The "Art from Detritus” curator Vernita Nemec, who is also the Director of Viridian Artists, an artist herself and the founder of the Art from Detritus movement says, "This show instills in viewer's minds the value of recycled materials and presents ways to use trash creatively. Making art with what would have otherwise become trash is the ultimate level of upcycling and reuse, for people rarely throw away ART. And transforming trash into art, makes the valueless priceless,” says the New York City based artist/curator.

The Detritus (another word for leftovers) show was initially inspired in 1993 when N’Cognita attended her first National Recycling Coalition Conference in Nashville. Since, she has curated ‘Detritus’ exhibits in Portland, Oregon; Kansas City, Missouri; Phoenix, Arizona; Pittsburgh, Pennsylvania and New York City featuring the art of hundreds of artists, receiving funding and sponsorship from the Kauffman Foundation, Westinghouse, AIA, National Recycling Coalition (NRC), the Synagogue for the Arts in NYC, the Puffin Foundation and others. Catalogs from past exhibits provide a rich documentation of artists' statements and images, documenting recycling as an integral part of their creative oeuvre.

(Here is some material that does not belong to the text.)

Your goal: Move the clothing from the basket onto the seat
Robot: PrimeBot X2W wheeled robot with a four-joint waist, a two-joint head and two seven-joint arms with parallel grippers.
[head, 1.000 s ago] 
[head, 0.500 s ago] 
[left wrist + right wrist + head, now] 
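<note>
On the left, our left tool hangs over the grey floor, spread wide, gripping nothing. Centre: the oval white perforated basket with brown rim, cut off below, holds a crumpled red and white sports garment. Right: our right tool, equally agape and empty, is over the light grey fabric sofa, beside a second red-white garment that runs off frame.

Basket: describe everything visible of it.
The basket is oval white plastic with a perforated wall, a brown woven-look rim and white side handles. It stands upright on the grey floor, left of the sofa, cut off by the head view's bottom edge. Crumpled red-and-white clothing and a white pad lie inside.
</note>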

Since the beginning of time, artists have been creating art from the "detritus of life" because of the inherent beauty and accessibility of old and discarded artifacts, their spiritual significance or simply because trash was all they had available. Contemporary artists too are attracted to trash as an art medium-- for political, financial or purely aesthetic reasons. By rejecting traditional artists' materials & using society's wastes to create their art, not only do they give new meaning & value to the trash they have transformed, but they are also helping to save the environment and our planet.

Clifford Case, Founder of the National Recycling Coalition in D.C., in reference to past Detritus Exhibitions says, "The power of art is that it changes our perceptions of reality, making us see things with new eyes …because we as recyclers need this transforming power of art." Dr. Jan Beyea, former Chief Scientist at the National Audubon Society in NYC and deeply involved with recycling says, "This exhibition is an important merging of artists and environmentalists, stimulating new ways to communicate the message of Reduce, Reuse, Recycle."